Comment l'avez-vous vécu, ce succès fulgurant?

Assez sereinement en fait. J'ai la chance d'avoir un planning très chargé. Donc, je n'ai pas forcément toujours le temps de réfléchir à tout ce qu'il s'est passé. Et j'essaye de prendre les choses qui viennent au fur et à mesure. J'essaye de ne pas trop regarder en arrière, parce que c'est effectivement vertigineux. Quand j'en fait le constat, et notamment en faisant des interviews comme aujourd'hui... C'est exceptionnel ce qui m'est arrivé. J'essaye de ne pas trop m'emballer. Comme vous le savez, je n'ai pas changé mes habitudes. Ça fait 5 ans que je vis au même endroit. Je dors toujours dans un canapé...

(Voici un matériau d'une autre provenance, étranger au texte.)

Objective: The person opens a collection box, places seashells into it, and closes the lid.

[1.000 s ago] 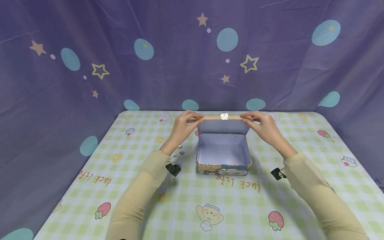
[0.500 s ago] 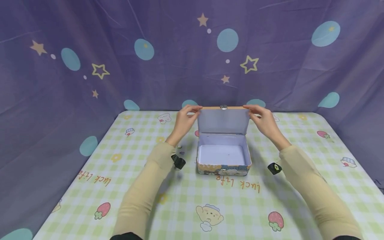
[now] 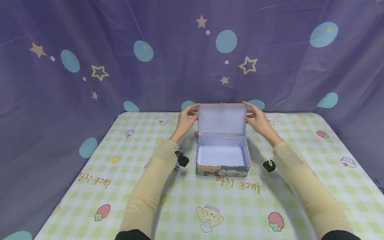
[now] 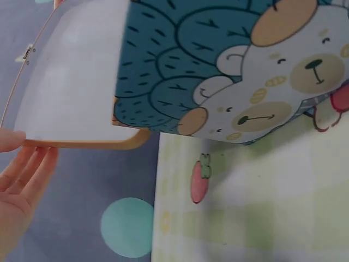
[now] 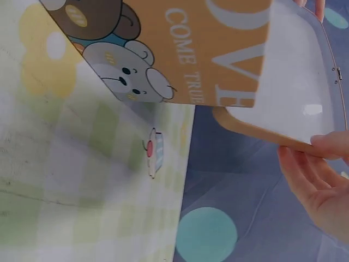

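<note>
A printed rectangular tin box (image 3: 223, 171) stands on the table with its hinged lid (image 3: 222, 119) raised nearly upright, pale inside. Nothing lies in it except a tiny dark speck. My left hand (image 3: 184, 122) pinches the lid's left edge near the top corner. At the opposite edge, my right hand (image 3: 260, 122) holds the lid likewise. Thumb and fingers of the left hand (image 4: 22, 191) clasp the orange rim in the left wrist view. The right wrist view has the right hand (image 5: 324, 180) pinching the other rim, below the small metal clasp (image 5: 339, 73).
A checked cloth with printed strawberries covers the table (image 3: 240, 213). Some small round thing (image 3: 177, 169) lies left of the box, partly hidden by the black wrist camera (image 3: 182, 159). A purple curtain (image 3: 180, 66) hangs behind the table.
Both hands have swung the lid up and back, from tilted forward to nearly upright, and its inner face shows more. The box body has stayed in place.
</note>
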A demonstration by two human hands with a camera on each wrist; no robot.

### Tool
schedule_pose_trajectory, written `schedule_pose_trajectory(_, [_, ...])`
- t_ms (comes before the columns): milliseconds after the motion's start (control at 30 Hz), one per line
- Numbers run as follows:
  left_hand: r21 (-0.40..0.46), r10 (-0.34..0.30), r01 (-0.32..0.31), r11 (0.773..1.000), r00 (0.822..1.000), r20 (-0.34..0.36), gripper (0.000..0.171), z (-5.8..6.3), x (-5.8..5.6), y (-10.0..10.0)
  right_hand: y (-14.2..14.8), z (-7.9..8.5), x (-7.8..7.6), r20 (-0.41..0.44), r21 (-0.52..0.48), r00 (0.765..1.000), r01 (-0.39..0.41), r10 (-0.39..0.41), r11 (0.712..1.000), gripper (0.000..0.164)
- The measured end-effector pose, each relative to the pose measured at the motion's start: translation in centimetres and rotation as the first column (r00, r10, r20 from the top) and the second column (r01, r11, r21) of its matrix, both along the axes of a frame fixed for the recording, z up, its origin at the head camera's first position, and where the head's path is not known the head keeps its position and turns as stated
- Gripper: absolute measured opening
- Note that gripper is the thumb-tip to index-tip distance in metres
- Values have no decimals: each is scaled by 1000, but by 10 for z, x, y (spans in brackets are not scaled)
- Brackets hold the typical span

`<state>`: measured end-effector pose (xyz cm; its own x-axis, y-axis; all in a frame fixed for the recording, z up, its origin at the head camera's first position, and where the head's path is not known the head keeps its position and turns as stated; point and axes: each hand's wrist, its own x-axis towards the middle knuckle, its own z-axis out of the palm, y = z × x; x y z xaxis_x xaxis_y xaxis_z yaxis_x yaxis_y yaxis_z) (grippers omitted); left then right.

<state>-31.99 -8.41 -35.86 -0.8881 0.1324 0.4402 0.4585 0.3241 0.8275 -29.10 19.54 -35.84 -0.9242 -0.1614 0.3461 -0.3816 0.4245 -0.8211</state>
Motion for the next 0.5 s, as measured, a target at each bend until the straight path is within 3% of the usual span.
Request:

Grégoire © Florent Drillon

Ça vous aide à rester connecté avec la réalité et votre réalité aussi, je suppose...

Tout a fait. Ça m'aide a revenir à l'essentiel.

Enfin, je vais vous donner quelques mots, vous allez me dire ce qu'ils vous évoquent instinctivement...

Toi : (rires)... Moi

Bon alors, je vais dire « Moi » : Et je vous répondrai... Toi! (éclats de rires)

347 : mes producteurs

Nuages : Soleil

Etoiles : rêves

Main : j'ai envie de répondre main, parce que pour moi une main doit aller dans la main de quelqu'un d'autre. Une main dans la main.

Timide : Oser

Soleil : Espoir

Propos recueillis par IdolesMag le 9 novembre 2010.